◆ WHAT YOU SHOULD DO:
Output every line of the listing, exactly and completely.
═════ RECORDED INFORMATION
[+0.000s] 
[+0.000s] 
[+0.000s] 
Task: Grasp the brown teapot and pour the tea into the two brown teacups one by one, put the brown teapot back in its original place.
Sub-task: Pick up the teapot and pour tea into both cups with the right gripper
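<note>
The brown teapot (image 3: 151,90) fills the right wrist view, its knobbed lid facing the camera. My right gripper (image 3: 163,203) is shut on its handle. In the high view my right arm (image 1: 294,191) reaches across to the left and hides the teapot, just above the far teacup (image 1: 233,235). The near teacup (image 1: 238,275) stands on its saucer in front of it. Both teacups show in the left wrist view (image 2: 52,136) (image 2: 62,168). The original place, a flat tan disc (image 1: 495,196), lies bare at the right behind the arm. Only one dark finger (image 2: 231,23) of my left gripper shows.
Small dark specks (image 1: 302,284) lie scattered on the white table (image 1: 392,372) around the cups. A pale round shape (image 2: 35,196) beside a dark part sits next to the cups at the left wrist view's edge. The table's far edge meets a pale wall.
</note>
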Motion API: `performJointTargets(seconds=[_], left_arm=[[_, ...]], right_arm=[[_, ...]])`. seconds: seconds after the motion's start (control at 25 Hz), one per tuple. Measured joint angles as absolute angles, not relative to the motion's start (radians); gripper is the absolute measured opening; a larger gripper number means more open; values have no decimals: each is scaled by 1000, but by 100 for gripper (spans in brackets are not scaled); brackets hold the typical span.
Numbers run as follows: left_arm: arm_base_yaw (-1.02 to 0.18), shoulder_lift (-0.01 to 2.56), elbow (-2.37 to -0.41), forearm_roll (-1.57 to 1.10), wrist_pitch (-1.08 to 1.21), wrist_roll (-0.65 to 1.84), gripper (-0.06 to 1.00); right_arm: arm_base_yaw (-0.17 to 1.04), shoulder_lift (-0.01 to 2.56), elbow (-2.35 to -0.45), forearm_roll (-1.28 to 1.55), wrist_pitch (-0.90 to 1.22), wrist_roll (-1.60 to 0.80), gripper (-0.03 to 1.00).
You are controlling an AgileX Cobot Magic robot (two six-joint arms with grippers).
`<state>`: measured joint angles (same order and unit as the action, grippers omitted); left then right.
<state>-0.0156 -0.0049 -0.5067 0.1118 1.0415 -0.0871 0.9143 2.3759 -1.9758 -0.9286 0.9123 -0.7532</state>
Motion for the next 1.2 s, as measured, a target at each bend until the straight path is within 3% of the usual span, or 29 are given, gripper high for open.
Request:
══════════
◆ SOLUTION BELOW:
[+0.000s] 
[+0.000s] 
[+0.000s] 
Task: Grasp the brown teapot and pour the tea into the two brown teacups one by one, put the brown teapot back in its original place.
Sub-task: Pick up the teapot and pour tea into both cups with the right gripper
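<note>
The brown teapot (image 3: 151,90) fills the right wrist view, its knobbed lid facing the camera. My right gripper (image 3: 163,203) is shut on its handle. In the high view my right arm (image 1: 294,191) reaches across to the left and hides the teapot, just above the far teacup (image 1: 233,235). The near teacup (image 1: 238,275) stands on its saucer in front of it. Both teacups show in the left wrist view (image 2: 52,136) (image 2: 62,168). The original place, a flat tan disc (image 1: 495,196), lies bare at the right behind the arm. Only one dark finger (image 2: 231,23) of my left gripper shows.
Small dark specks (image 1: 302,284) lie scattered on the white table (image 1: 392,372) around the cups. A pale round shape (image 2: 35,196) beside a dark part sits next to the cups at the left wrist view's edge. The table's far edge meets a pale wall.
</note>
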Motion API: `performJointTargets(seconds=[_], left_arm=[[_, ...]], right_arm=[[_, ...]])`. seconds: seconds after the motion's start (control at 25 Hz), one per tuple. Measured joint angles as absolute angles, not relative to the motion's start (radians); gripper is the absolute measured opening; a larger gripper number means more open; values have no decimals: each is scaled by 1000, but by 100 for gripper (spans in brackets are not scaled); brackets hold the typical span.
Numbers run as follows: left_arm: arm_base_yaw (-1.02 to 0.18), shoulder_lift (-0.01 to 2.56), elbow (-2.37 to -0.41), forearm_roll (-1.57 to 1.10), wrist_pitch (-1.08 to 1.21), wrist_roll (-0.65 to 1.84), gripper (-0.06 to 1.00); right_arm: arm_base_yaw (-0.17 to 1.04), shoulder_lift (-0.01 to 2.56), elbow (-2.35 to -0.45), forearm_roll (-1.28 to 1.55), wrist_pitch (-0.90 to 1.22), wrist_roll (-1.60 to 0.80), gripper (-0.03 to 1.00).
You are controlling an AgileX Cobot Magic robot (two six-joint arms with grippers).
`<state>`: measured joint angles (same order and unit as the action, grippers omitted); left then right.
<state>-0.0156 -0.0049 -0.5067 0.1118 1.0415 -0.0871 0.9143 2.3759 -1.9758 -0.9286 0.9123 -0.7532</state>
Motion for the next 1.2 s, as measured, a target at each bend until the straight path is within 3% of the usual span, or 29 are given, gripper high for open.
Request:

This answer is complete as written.